*** Opening of Task data ***

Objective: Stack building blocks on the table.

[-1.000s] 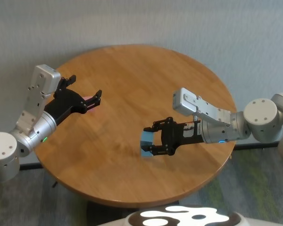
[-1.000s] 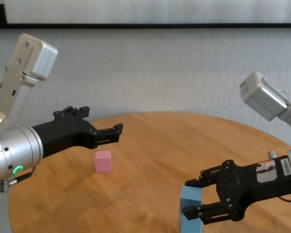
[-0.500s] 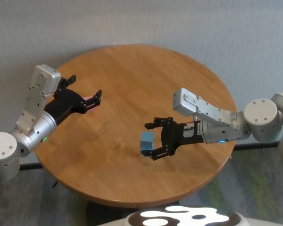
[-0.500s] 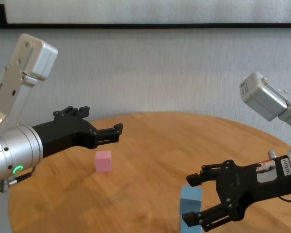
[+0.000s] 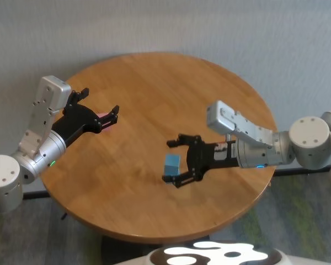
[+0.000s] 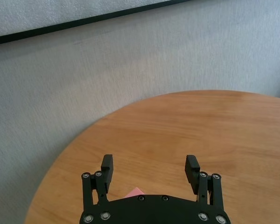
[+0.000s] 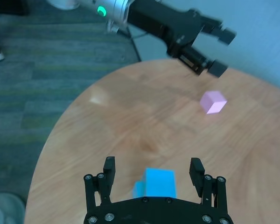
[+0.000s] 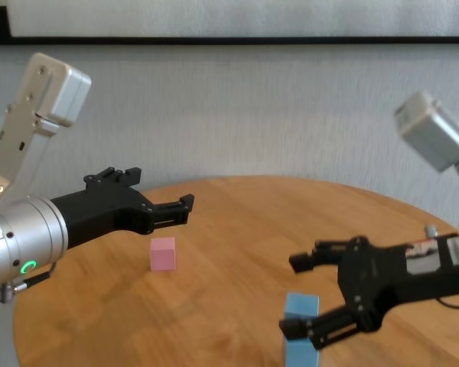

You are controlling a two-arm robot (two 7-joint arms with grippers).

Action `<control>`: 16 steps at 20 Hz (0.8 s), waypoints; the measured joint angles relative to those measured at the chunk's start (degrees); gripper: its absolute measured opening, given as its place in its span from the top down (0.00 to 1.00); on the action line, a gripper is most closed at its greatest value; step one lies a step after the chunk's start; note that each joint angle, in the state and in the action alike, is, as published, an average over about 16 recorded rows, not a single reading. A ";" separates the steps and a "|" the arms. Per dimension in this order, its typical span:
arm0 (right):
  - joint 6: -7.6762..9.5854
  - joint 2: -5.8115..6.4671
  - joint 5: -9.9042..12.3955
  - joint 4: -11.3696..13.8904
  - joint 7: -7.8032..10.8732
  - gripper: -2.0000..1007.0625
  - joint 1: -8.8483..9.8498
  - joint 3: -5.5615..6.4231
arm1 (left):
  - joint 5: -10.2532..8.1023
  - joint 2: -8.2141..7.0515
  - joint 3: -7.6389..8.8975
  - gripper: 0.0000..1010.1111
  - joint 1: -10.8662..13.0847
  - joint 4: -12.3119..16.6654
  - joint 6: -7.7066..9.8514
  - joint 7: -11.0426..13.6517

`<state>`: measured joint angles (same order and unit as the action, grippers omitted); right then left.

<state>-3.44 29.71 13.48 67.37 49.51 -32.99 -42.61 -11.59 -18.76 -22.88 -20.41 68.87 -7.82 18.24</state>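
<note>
Stacking step, release phase. My right tool (image 5: 174, 162) stands with its black fingers spread wide on either side of the upper light blue matte cube (image 5: 172, 163), gripping nothing; in the chest view a clear gap shows between each fingertip and the cube's faces. That cube sits on a second light blue matte cube (image 8: 300, 355) of the same size, the pair forming a two-high column near the front right of the round honey-coloured wood-plank worktop (image 5: 165, 88). In the right wrist view the upper cube appears turned slightly off the lower one, so I judge the alignment imperfect though the column stands.

My left tool (image 5: 98, 107) hangs open above the small pink matte cube (image 8: 162, 253), which rests alone on the worktop's left side, well apart from the blue column; no finger touches it.

The two-block stack looks complete, with the pink cube left to place. The next move calls for my right tool to draw back clear without brushing the column, and for my left tool to descend squarely around the pink cube.
</note>
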 joint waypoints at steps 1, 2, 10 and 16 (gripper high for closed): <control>-0.04 0.17 0.18 0.65 -0.62 0.00 0.36 0.34 | 0.00 0.00 0.00 0.01 0.00 0.00 0.00 0.00; -0.07 0.33 0.34 1.35 -1.42 0.00 0.76 0.72 | 0.00 0.00 0.00 0.01 0.00 0.00 0.00 0.00; 0.00 0.58 -1.12 7.07 -13.11 0.00 4.93 4.56 | 0.00 0.00 0.00 0.01 0.00 0.00 0.00 0.00; 0.59 -1.43 -5.18 9.64 -25.20 0.00 8.53 7.37 | 0.00 0.00 0.00 0.01 0.00 0.00 0.00 0.00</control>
<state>-2.86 28.27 8.30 77.01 24.31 -24.46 -35.23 -11.59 -18.76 -22.87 -20.41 68.87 -7.82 18.24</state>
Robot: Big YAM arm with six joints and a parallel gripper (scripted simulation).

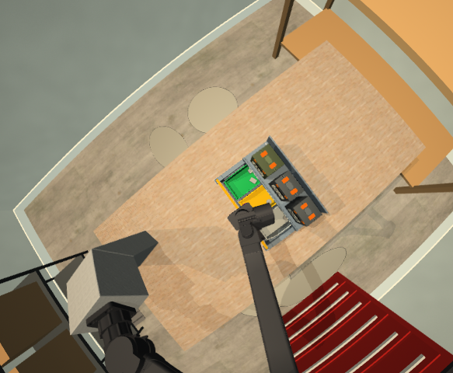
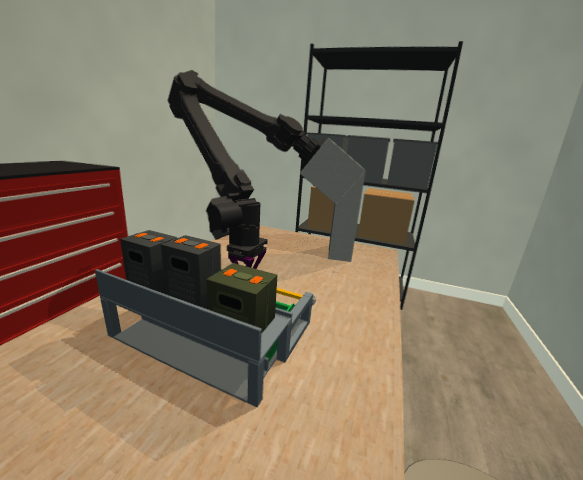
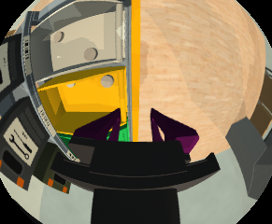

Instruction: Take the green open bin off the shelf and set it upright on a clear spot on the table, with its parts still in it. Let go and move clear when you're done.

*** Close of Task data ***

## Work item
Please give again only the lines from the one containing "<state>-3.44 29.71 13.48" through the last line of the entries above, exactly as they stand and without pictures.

## Solution to this problem
<state>-3.44 29.71 13.48 67.37 49.51 -32.99 -42.61 -11.59 -18.76 -22.88 -20.41 68.87 -7.82 18.24</state>
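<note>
Stacking step, release phase. My right tool (image 5: 174, 162) stands with its black fingers spread wide on either side of the upper light blue matte cube (image 5: 172, 163), gripping nothing; in the chest view a clear gap shows between each fingertip and the cube's faces. That cube sits on a second light blue matte cube (image 8: 300, 355) of the same size, the pair forming a two-high column near the front right of the round honey-coloured wood-plank worktop (image 5: 165, 88). In the right wrist view the upper cube appears turned slightly off the lower one, so I judge the alignment imperfect though the column stands.

My left tool (image 5: 98, 107) hangs open above the small pink matte cube (image 8: 162, 253), which rests alone on the worktop's left side, well apart from the blue column; no finger touches it.

The two-block stack looks complete, with the pink cube left to place. The next move calls for my right tool to draw back clear without brushing the column, and for my left tool to descend squarely around the pink cube.
</note>
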 joint waypoints at steps 1, 2, 10 and 16 (gripper high for closed): <control>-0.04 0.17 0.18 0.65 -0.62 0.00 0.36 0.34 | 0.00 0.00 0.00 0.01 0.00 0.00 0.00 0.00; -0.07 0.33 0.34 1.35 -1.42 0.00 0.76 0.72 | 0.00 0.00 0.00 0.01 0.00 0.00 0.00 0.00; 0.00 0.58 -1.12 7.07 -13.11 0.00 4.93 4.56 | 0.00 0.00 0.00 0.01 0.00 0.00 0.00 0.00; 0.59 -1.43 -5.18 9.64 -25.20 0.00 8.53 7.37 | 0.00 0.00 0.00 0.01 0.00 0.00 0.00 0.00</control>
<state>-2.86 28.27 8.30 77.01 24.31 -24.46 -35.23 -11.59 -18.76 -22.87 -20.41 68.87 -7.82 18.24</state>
Robot: Big YAM arm with six joints and a parallel gripper (scripted simulation).


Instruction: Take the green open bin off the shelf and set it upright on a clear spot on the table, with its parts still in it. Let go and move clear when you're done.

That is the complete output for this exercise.